Weil sie auf sozial-ökologische Probleme selbst reagieren wollen, werden Konsumenten zu Unternehmern. Ihre Motive, die Gründungsituationen und ihre Erfolge sind weitgehend unerforscht. Nun untersuchen 14 europäische Forschungseinrichtungen das in derartigen Prozessen schlummernde Potenzial für eine nachhaltige Wirtschaft. Doch um die Motivation von grünen Gründern geht es nicht allein. Erforscht werden soll auch, wie etablierte Firmen Nutzer bei der Entwicklung nachhaltiger Produkte einbeziehen, wie sie Konsumenten zu Prosumenten, zu Mitproduzenten machen, in dem sie ihren Gestaltungswillen nutzen. 4,7 Millionen Euro ist der Europöischen Union das Projekt wert, das von Prof. Frank-Martin Belz, Professor für unternehmerische Nachhaltigkeit an der Technischen Universität München (TUM), koordiniert wird und bis 2016 abgeschlossen sein soll.

Für Belz sind besonders die offenen Innovationsprozesse interessant, mit denen auch etablierte Unternehmen nachhaltiger werden.
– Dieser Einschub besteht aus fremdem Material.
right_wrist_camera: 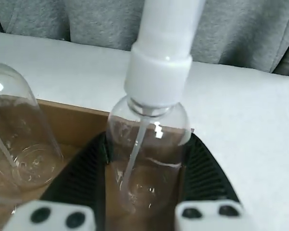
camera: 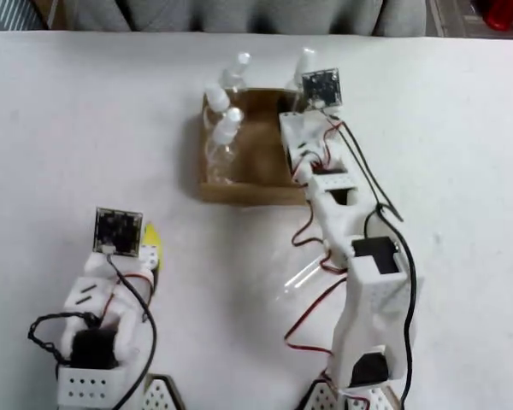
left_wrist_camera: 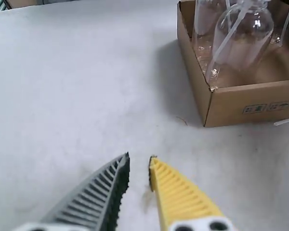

In solchen beziehen sie Nutzer bei der Entwicklung neuer Produkte ein: Lebensmittelunternehmen veranstalten Ideenwettbewerbe, Autoproduzenten beteiligen sich an Netz-Communities, in denen neue Ansätze für Elektroautos diskutiert werden. „Viele Konsumenten haben ja nicht nur Erfahrung als Nutzer eines Produktes, sondern auch großes technisches Wissen“, sagt Belz.

Während die Zukunftsforscher schon eine kostengünstige verteilte lokale oder regionale Produktion mit 3D-Druckern ankündigen, sieht Belz den Vorteil auch in der Beteiligung der kreativen Nutzer. "Mit 3D-Druckern kann bald jedermann zu Hause einen Prototypen herstellen“, sagt Belz. „Wir sehen hier ein riesiges kreatives, unternehmerisches Potenzial bei der Entwicklung einer nachhaltigen Wirtschaft.“

Im factory-Magazin Selbermachen wird dieses Potenzial des systematischen Do-it-yourself ebenfalls thematisiert, nicht ohne Kritik jedoch und unter Hinweis auf einen hohen Ressourcenverbrauch bei einer möglichen dezentralisierten Produktion und einer immer größer werdenden Selbstbeteiligung der Nutzer ohne entsprechenden Ausgleich durch die Produzenten.

Wie groß das nachhaltige Potenzial einer derartigen partizipativen Produktion, einem sustainable prosuming ist, wollen nun die rund 40 Wissenschaftler aus 14 am Projekt beteiligten europäischen Forschungseinrichtungen untersuchen, als Teil des EU-geförderten Großprojekts „Sustainable Lifestyles 2.0: End User Integration, Innovation and Entrepreneurship (EU-InnovatE)“. Mehr als 50 Unternehmen in 15 europäischen Ländern werden die Wissenschaftler unter die Lupe nehmen. Dabei konzentrieren sie sich auf die Branchen Lebensmittel, Bau / Wohnen, Mobilität und Energie.